Viewpoints: More Work To Fix Health Care; ‘Medicaid Extortion’; Mental Illness And Prison
A selection of opinions on health care from around the country.
Bloomberg View:
Stuck In The Middle: Obamacare 3.0
The U.S. health-care system has been squeezing the country's middle class for years. The passage of the Affordable Care Act has relieved some of the pressure, but there's much more to do. With or without Obamacare, the issues are the same: access and cost. If losing your job also means losing your health insurance, you face a whole new kind of economic insecurity. And even if you have good insurance through your employer and aren't afraid of losing it, the ever-rising cost of health care is steadily eating away at your wages. The assurance of adequate coverage and better cost control would make a real difference to Americans of ordinary means. (5/13)
San Francisco Chronicle:
How Argument Used Against Affordable Care Act Might Now Save It
It would be a historic irony if the argument the U.S. Supreme Court adopted in 2012 to derail federally enforced expansion of Medicaid — leaving nearly 4 million low-income Americans without health coverage — now came to the rescue of government-subsidized insurance for 7.7 million Americans. (Bob Egelko, 5/13)
The Wall Street Journal:
Obama’s Medicaid Extortion Gambit
Florida Gov. Rick Scott sued the federal government late last month for threatening to withhold more than $1 billion in Medicaid funds due the state under a waiver program first approved in 2005. And in Texas the Obama administration is threatening to cancel a five-year, $29-billion Medicaid waiver approved in 2011. What’s going on? The Obama administration says that expanding Medicaid under the Affordable Care Act would be a better way to accomplish the goals of the waivers. In other words, the feds are attempting to force the hand of these states, which have declined to expand Medicaid. (John Daniel Davidson, 5/13)
Forbes:
Obama Administration Tries To Blackmail States Into Expanding Medicaid
The Obama administration is desperate for a national leader like Florida to expand Obamacare, hoping it will set off a chain reaction to convince leaders in other states to fall in line. So, frustrated with its lack of success in convincing conservatives to give up their principled opposition to Obamacare, the administration has moved on to a new tactic: Sopranos-style blackmail. (Jonathan Ingram and Josh Archambault, 5/13)
The Miami Herald:
Scott's Finger-Pointing On Who's To Blame For Crisis Fails To Convince
Rick Scott has a problem. He has 840,000 working poor in the state that don’t have health insurance. But heck, if they’re really sick they can go to the emergency room. For the past nine years the state has taken billions in federal funds to reimburse hospitals for uncompensated or charity care. Apparently Gov. Scott is comfortable with that arrangement. But he has known for two years that these Low Income Pool funds, better known as LIP, were going away. (Paula Dockery, 5/13)
Minneapolis Star Tribune:
Counterpoint: Minnesota Health Care Nostalgia Vs. Today's Reality
MinnesotaCare no longer serves the low-income children and their parents for whom it was designed 23 years ago. Those folks are almost all on Medicaid now. The program now primarily covers low- and middle-income adults. The 2 percent provider tax that funds the program is set to expire. ... Minnesota taxpayers pick up the majority of the 93 percent of costs not paid by enrollees. ... MNsure has failed to meet enrollment numbers and has made life worse for many Minnesotans who struggle with a broken website, clogged call centers and overburdened county offices. ... Minnesota just approved another $90 million in spending on MNsure on top of the $200 million already spent. That’s why we think MinnesotaCare and MNsure should be combined into one program that is paid for and works better. The plan provides choices for families and better reimbursement for hospitals, and Minnesota will save over $1 billion over four years. (State Rep. Matt Dean, 5/14)
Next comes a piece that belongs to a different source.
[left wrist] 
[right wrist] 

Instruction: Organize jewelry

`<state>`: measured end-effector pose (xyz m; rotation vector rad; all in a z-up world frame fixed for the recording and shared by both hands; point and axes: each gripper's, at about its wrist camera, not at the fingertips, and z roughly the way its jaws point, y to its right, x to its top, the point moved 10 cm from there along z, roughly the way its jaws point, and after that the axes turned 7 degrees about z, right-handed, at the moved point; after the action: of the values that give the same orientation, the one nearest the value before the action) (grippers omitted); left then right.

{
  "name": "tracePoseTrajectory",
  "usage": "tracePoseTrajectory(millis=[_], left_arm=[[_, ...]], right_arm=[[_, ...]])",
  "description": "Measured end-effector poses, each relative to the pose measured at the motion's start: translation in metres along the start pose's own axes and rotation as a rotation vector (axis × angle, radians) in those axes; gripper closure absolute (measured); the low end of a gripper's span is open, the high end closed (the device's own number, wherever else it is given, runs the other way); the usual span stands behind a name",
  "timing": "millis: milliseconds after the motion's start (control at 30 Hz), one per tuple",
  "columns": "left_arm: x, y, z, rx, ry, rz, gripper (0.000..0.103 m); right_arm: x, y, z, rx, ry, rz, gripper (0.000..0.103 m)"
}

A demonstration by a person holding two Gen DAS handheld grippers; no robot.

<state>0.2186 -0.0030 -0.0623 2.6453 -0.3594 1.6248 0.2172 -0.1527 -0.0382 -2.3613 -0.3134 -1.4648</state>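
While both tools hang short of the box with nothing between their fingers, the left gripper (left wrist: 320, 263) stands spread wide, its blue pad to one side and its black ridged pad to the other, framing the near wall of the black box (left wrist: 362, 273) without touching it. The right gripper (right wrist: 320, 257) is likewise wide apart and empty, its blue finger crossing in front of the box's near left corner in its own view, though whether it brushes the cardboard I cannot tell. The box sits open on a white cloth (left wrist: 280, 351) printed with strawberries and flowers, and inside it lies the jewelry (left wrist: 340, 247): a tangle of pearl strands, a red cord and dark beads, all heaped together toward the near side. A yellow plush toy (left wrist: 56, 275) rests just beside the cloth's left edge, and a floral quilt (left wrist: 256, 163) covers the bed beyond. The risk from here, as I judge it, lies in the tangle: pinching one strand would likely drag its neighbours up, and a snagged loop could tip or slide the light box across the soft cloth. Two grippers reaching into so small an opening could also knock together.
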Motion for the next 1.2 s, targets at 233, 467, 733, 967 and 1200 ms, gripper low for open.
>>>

San Jose (Calif.) Mercury News:
California Must Raise Medi-Cal Reimbursement Rates
California is serving as the national model for President Barack Obama's health care reforms, but that won't continue unless the state does something about its abysmal Medi-Cal reimbursement rates for doctors and hospitals caring for the 12 million Californians with Medi-Cal coverage. Gov. Jerry Brown has a golden opportunity to fix the problem Thursday when he unveils his May revised budget plan. But don't hold your breath. Despite expectations that he will have billions of dollars at his disposal because of California's booming economy, the governor has to date shown zero inclination to raise rates that rank among the worst in the nation. (5/13)
The Washington Post:
The Abuse Of The Mentally Ill In America’s Prisons
It's been more than three months since a mentally ill woman, Natasha McKenna, died after she was shot four times with a Taser stun gun by a guard in the Fairfax County jail. Since her death on Feb. 8, county officials have offered repeated assurances that a full investigation is underway, and that the facts surrounding the guards’ struggle with Ms. McKenna — which was recorded in full on video — will be laid bare. (5/13)
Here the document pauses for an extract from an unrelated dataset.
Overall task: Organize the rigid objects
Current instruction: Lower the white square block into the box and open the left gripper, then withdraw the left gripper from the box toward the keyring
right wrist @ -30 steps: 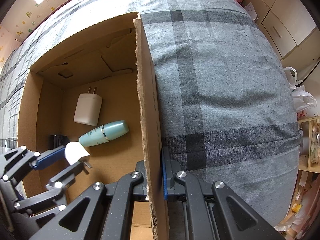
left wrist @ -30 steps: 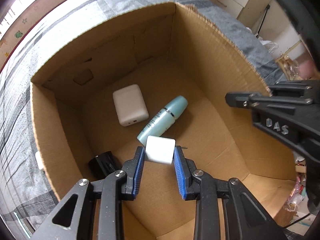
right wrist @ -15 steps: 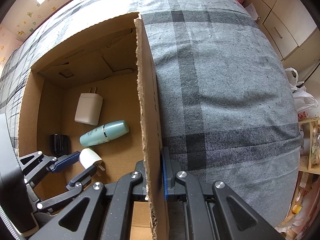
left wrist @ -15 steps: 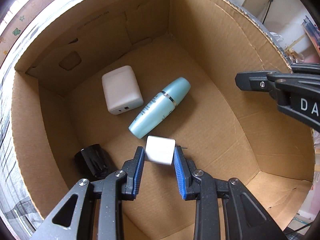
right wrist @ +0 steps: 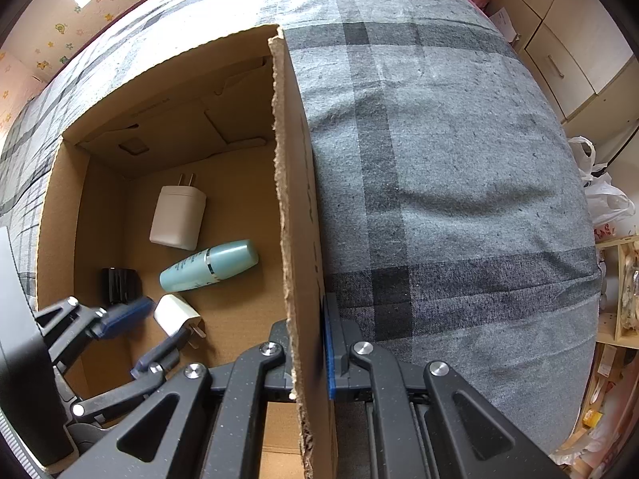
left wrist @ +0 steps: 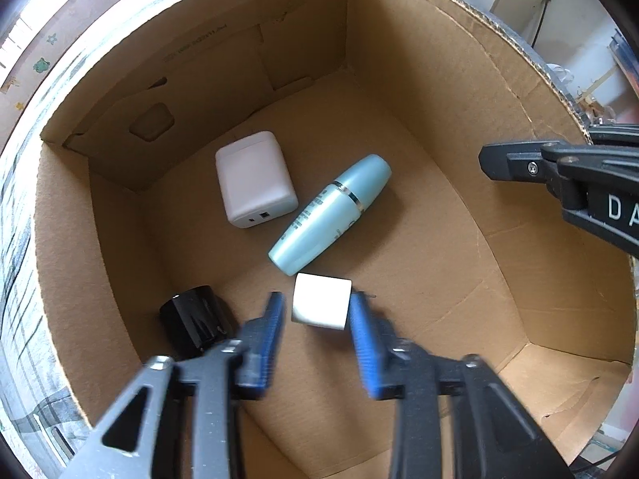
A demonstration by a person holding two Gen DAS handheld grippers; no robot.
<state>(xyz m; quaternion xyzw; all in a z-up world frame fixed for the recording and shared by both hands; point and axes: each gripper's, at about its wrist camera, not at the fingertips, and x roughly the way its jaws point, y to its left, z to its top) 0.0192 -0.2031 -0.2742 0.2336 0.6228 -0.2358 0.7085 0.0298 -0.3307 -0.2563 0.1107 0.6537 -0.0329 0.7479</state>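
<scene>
My left gripper [left wrist: 316,304] points down inside the cardboard box [left wrist: 439,80]. Its jaws are opening around a small white plug cube [left wrist: 320,299]. The left pad stands clear of the cube and the right pad is still against its side. In the right wrist view the cube [right wrist: 172,310] sits low over the box floor between the left gripper's fingers [right wrist: 131,313]. My right gripper [right wrist: 308,321] is shut on the box's right wall [right wrist: 307,199]. A white charger [left wrist: 255,179], a teal bottle [left wrist: 331,215] and a black object [left wrist: 195,319] lie on the box floor.
The box rests on a grey plaid bedspread [right wrist: 439,159]. Cabinets [right wrist: 579,40] and a plastic bag [right wrist: 603,195] stand past the bed's right edge. The right gripper's body [left wrist: 559,167] reaches over the box's right rim. Bare floor shows in the box's right half.
The left gripper has sunk deeper into the box with the plug cube, and its jaws have spread, the left pad coming off the cube. The right gripper has stayed on the wall.
</scene>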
The Wall Street Journal's Washington Wire:
Is Controversy Over Mammograms Looming?
A draft recommendation from the U.S. Preventive Services Task Force last month echoes a similar recommendation made in the fall of 2009. Namely, the task force recommends mammogram screening every two years for women ages 50 to 74 but does not recommend universal screening before age 50: “The decision to start regular, biennial screening mammography before the age of 50 years should be an individual one and take patient context into account.” (Chris Jacobs, 5/13)
The New York Times' Opinonator:
When Doctors Help A Patient Die
Legally, the act of aiding or abetting the death of another has been considered a felony. Ethically, physician assistance in the death of a patient has been contrary to the precepts of bioethics, and in earlier times physicians took an oath that they would not provide any deadly substance to patients. The passage of this law in 2008 in Washington has opened a new window on this practice and served as a reminder to physicians that many feel we are not doing a good enough job in caring for the dying by providing excellent palliative care at the end of life.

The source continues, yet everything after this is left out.